Look through the records below for the line with "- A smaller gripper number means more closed". Return that line and each one after it up to and including the line with "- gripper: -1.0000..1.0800", exactly.

━━━━━ DATA EXTRACTS

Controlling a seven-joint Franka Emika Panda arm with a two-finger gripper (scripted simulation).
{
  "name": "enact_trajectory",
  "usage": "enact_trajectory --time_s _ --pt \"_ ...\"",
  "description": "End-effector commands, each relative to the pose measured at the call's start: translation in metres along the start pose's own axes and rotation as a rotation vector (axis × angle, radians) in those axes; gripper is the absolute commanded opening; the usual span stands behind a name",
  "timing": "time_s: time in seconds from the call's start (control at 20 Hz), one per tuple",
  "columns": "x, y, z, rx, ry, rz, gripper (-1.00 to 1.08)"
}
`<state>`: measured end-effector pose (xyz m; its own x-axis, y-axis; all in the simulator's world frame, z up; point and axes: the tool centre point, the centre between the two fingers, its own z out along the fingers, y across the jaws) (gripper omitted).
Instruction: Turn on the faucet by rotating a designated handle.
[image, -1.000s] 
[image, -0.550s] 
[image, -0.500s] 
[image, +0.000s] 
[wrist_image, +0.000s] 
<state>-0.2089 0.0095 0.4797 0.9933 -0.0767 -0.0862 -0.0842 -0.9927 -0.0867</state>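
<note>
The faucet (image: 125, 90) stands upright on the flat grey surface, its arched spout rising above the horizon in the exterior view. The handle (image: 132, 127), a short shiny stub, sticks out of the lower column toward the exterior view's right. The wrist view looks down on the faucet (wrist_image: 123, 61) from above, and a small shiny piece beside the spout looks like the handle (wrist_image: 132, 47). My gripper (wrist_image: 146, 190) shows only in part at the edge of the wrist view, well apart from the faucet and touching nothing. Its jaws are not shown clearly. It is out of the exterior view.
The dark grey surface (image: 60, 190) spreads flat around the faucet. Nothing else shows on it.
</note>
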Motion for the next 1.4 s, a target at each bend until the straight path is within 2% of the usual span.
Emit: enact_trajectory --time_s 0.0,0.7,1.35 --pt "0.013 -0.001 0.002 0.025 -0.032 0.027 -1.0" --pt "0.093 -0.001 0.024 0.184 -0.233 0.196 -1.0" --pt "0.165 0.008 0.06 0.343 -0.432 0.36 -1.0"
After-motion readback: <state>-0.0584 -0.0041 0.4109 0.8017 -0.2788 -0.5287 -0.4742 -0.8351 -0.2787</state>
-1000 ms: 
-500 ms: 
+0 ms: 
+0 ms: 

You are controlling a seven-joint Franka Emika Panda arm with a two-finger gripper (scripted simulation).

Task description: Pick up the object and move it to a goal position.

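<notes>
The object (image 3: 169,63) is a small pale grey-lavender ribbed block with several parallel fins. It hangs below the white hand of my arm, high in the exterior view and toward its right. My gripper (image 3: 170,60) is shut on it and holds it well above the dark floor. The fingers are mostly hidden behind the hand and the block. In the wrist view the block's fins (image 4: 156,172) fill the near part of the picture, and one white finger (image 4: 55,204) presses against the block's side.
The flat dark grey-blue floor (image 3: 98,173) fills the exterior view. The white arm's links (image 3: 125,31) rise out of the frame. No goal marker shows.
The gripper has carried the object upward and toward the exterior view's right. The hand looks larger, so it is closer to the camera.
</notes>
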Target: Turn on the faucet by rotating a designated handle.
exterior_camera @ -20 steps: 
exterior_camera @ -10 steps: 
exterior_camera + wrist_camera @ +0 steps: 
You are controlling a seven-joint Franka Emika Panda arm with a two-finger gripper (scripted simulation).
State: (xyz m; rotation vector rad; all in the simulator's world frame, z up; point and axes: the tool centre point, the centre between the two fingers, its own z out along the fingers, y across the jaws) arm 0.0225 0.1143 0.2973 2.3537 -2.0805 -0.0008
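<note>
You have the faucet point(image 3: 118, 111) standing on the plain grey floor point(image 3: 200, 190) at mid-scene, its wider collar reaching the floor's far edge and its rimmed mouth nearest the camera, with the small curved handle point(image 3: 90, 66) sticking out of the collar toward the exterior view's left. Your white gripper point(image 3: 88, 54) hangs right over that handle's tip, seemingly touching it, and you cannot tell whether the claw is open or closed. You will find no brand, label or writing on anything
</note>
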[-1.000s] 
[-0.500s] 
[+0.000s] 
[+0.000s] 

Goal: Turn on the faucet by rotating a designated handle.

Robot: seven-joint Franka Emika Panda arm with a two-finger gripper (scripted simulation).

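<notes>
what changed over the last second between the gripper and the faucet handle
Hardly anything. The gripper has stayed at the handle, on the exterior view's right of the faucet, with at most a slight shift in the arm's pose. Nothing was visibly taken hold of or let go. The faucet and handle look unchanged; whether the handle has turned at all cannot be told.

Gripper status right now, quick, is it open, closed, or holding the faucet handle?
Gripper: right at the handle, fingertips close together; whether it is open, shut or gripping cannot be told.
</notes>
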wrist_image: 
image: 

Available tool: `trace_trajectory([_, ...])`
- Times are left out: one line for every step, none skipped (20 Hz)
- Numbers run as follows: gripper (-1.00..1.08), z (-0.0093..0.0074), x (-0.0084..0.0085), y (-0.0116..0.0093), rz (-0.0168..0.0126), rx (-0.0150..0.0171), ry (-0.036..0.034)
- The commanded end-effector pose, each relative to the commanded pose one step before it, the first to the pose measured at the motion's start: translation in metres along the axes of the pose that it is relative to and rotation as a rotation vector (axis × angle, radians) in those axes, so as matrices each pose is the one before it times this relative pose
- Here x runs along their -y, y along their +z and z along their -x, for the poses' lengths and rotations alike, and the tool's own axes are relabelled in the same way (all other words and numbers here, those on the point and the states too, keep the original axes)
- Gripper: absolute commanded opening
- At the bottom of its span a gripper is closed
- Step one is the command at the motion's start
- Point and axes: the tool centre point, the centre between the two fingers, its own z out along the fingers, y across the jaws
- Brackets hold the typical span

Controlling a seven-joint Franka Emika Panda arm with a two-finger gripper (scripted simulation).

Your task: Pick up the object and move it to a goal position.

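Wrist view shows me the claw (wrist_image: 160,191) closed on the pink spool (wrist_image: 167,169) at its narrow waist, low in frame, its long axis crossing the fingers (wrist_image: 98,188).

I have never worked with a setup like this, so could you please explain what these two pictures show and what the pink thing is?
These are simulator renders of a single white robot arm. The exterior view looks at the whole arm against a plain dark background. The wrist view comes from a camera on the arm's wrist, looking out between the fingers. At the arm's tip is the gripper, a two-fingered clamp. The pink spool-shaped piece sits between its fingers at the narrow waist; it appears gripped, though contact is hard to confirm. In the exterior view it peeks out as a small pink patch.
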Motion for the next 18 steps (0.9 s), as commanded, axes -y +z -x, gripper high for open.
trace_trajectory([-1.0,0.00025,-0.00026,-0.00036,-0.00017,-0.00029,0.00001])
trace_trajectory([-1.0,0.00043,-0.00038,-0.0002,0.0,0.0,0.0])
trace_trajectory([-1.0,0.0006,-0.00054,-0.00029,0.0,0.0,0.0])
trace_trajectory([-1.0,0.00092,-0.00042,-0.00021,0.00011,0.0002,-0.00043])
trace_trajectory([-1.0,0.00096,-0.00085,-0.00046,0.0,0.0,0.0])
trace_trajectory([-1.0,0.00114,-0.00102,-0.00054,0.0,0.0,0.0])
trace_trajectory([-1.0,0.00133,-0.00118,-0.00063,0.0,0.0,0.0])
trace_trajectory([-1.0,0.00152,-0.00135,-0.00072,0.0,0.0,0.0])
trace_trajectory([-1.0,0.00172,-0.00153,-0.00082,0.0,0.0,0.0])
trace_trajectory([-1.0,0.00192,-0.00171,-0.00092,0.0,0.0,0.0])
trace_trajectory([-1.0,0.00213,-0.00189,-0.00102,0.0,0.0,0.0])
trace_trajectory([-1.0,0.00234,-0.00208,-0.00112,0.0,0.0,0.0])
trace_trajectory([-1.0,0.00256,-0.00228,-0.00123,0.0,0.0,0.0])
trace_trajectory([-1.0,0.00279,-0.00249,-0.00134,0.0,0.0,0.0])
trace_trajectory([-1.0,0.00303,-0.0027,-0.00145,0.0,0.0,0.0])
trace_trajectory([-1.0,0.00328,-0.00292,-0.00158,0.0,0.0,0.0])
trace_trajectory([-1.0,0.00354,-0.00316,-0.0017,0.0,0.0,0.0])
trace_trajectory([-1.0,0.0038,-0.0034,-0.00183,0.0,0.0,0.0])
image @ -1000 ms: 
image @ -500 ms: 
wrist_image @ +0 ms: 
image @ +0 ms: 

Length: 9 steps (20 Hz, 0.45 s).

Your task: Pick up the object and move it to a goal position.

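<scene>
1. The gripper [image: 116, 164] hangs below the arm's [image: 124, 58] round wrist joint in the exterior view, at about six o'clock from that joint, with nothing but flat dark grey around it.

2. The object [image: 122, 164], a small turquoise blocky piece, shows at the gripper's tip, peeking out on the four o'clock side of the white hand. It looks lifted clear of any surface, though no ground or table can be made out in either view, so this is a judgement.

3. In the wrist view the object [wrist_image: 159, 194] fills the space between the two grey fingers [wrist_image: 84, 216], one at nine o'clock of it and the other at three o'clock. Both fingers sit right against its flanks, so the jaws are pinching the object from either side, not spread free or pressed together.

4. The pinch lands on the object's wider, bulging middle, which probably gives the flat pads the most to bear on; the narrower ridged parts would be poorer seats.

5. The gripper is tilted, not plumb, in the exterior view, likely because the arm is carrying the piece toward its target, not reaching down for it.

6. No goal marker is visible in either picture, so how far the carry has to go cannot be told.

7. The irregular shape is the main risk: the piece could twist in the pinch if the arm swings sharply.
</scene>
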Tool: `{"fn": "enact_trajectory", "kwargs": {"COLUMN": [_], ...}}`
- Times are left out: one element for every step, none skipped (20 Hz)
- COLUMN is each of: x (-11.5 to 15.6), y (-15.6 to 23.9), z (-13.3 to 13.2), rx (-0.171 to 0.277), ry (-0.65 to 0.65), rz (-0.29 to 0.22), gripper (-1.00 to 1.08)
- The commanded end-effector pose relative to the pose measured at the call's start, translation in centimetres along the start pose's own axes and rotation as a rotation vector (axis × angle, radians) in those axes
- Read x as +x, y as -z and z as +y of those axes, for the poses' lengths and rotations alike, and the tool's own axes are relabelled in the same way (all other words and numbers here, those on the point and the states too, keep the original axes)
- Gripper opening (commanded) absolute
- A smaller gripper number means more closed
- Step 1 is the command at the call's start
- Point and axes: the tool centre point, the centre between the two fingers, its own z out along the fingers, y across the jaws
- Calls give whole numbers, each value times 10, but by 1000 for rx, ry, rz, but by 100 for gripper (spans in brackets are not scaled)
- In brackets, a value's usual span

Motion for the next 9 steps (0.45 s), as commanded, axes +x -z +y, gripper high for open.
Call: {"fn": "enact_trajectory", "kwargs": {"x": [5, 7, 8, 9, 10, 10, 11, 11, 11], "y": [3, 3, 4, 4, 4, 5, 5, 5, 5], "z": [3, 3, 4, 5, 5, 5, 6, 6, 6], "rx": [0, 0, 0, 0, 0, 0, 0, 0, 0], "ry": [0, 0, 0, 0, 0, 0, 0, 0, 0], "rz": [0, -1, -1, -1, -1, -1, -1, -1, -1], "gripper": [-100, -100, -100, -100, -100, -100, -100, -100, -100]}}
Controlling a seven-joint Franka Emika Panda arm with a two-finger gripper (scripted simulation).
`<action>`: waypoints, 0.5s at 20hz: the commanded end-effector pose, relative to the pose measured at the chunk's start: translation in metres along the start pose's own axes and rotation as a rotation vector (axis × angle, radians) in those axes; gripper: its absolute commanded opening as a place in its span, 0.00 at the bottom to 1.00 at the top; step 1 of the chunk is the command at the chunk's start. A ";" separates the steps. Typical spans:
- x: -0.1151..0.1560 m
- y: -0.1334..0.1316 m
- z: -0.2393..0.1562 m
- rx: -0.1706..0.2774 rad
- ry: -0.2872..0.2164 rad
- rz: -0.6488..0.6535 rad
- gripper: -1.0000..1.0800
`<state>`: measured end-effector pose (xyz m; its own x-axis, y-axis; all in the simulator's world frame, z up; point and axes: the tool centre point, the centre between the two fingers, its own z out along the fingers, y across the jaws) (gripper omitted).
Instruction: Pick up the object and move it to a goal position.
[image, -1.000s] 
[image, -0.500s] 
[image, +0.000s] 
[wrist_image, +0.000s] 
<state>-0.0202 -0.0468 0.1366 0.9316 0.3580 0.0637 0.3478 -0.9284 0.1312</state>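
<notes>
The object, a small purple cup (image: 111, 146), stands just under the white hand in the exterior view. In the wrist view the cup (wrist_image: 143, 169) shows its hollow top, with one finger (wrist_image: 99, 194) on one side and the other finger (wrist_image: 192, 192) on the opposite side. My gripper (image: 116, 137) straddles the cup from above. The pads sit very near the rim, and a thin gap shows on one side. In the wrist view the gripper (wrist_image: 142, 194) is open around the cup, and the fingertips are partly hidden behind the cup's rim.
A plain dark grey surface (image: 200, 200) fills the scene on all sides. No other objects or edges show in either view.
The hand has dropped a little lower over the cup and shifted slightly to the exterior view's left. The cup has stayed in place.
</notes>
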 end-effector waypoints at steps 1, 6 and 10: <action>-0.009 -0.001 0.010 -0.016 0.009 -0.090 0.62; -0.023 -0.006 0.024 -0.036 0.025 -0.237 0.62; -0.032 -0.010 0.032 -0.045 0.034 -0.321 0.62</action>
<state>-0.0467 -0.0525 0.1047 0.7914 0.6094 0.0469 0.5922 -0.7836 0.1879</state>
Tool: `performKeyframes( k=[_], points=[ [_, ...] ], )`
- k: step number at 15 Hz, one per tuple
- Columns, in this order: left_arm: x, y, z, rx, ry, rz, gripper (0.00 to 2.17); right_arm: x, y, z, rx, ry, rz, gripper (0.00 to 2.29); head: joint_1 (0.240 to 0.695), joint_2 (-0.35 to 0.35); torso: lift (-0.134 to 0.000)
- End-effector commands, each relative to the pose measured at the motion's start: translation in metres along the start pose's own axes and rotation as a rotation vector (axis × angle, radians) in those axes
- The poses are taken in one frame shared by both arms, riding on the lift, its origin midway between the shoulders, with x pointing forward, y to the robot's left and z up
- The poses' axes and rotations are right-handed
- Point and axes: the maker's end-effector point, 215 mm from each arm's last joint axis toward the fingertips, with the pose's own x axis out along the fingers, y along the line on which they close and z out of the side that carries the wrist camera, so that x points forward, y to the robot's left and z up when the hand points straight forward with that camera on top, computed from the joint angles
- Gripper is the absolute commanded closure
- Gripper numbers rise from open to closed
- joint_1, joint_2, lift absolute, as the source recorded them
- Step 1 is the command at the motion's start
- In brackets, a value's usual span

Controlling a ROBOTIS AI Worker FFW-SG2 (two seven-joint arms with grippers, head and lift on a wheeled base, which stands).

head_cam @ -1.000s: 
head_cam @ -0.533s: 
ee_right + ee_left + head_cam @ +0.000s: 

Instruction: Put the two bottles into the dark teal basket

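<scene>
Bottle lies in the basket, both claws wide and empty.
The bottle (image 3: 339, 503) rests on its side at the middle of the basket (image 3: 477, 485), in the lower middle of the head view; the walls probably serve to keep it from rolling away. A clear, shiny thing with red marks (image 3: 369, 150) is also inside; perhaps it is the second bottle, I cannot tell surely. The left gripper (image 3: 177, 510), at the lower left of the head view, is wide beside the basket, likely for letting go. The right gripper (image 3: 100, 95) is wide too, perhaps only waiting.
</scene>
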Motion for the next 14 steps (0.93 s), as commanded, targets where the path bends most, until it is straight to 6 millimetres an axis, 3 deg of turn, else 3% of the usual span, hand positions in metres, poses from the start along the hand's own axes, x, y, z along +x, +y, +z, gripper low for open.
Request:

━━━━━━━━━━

TASK ANSWER -
- A smaller gripper number means more closed
- Step 1 is the command at the call's start
- Point and axes: the tool centre point, the centre between the two fingers, its own z out along the fingers, y across the jaws
- Calls give whole numbers, each value times 10, but by 1000 for rx, ry, rz, but by 100 for gripper (spans in brackets are not scaled)
- In brackets, a value's usual span

Motion for the next 9 steps (0.45 s), as commanded, axes +x -z +y, gripper high for open.
Call: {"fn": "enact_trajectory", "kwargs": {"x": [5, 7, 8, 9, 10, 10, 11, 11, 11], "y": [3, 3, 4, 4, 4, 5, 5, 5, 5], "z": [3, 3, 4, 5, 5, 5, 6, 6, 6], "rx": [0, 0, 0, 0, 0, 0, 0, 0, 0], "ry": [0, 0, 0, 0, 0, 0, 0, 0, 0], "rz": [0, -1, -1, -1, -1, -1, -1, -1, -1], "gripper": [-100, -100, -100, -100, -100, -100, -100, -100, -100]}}
Controlling a seven-joint Franka Emika Panda arm with a two-finger gripper (scripted simulation).
`<action>`: waypoints, 0.5s at 20hz: the commanded end-effector pose, relative to the pose measured at the chunk's start: translation in metres along the start pose's own axes and rotation as a rotation vector (axis × angle, radians) in those axes; gripper: its absolute commanded opening as a place in its span, 0.00 at the bottom to 1.00 at the top; step 1 of the chunk is the command at the chunk's start. A ";" separates the steps. Typical spans:
- x: -0.1151..0.1560 m
- y: -0.1334..0.1316 m
- z: -0.2393..0.1562 m
- rx: -0.1706..0.2774 rad
- ry: -0.2872..0.2164 rad
- rz: -0.6488..0.6535 rad
- gripper: -1.0000..1.0800

That's the answer, with nothing more to add.